Why zero trust is the right frame

Individual agent controls (guard prompts, sandboxes, credential vaults, redaction filters) accumulate ad hoc unless something ties them together. After a few months of operation you find overlapping guards, contradictory policies, and no single component responsible for any given decision. A control added for one threat gets quietly worked around to address another. Zero Trust Architecture (ZTA) is the frame that makes those controls compose instead of pile up.

Zero trust is an architectural posture rather than a product you buy. Its three principles (never trust by default, verify every access decision explicitly, and design on the assumption that some component is already compromised) were written for human and workload access in NIST SP 800-207 and proven at scale by Google's BeyondCorp. The translation to agents is unusually direct. Every tool call is a trust boundary, every external input may carry adversarial content, and every agent is a non-deterministic process holding credentials.

The perimeter model assumed a friendly interior behind a hardened edge. Agents have no such interior. The agent runs inside the perimeter and is continuously influenced by content that originated outside it: fetched pages, files, channel messages, tool and sub-agent outputs. An agent violates the friendly-interior assumption by design, which is exactly why the perimeter model fails for agents and why ZTA's assumptions match the real environment.

The central reframe

The agent is a non-deterministic principal. Never trust its decisions implicitly, and enforce every one at the boundary. What stops a rogue tool call is a control placed outside the agent's reach. A control expressed in its prompt does not.

The PDP/PEP model

NIST SP 800-207 defines a small vocabulary worth getting straight, because the rest of this frame depends on it. The subject is the entity making the request. The resource is what it requests: an API, a file, a signing service, a database. The Policy Engine decides whether this subject may access this resource right now under these conditions, and emits a yes/no with reasons. The Policy Administrator turns that decision into a session credential. Together they form the Policy Decision Point (PDP), which makes the decision. The Policy Enforcement Point (PEP) is the inline component that allows or denies traffic on the data plane and carries it out.
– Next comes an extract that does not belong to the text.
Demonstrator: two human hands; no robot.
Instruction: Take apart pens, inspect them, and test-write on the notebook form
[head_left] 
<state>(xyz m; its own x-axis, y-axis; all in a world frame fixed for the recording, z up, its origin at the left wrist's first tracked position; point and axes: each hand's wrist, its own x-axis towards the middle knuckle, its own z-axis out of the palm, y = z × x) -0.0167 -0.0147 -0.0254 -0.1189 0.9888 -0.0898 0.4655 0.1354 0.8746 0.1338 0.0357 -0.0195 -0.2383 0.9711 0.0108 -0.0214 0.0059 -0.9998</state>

For agents the mapping is one-to-one. The agent is the subject, every tool is a resource, and every tool call passes through a PEP. The PEP is where you actually stop a call: the wire-level decision that it will or will not be dispatched, rather than the model's intent inferred from natural language. The PDP is where you express the policy governing that decision: what credentials are required, what arguments are admissible, whether human confirmation is needed.

Diagram: an agent (subject) requests access to tools (resources); each tool call is intercepted by a PEP that consults a PDP, which holds policy and reads contextual signals before returning an allow or deny decision enforced on the data plane.
The agent is the subject and each tool a resource. A PEP intercepts every call and consults the PDP, which holds policy and reads context. The agent is not trusted to honour either of them.

The architecture is deliberately small: one PDP (co-located with the harness or run as a sidecar) and one PEP per tool. The PDP holds the policy and reads the contextual signals (which agent, which tool, which arguments, what the previous tool call was, whether any external content has been ingested this session). The PEP enforces the result on the wire. Because the agent may be influenced or compromised, the controls sit where it cannot touch them.

Verify explicitly, for agents

Every access decision is authenticated and authorised on all available signals, not granted implicitly by origin. For agents this has four consequences.

The agent is a subject with its own identity. Not "the user's identity, used by the agent". This matters for authorisation, where the agent's privileges should not be the user's, and for audit. Once an agent acts as a person, the trail can no longer separate human action from agent action, and revoking the agent means revoking the human. Give each agent its own service account, credentials and identity material.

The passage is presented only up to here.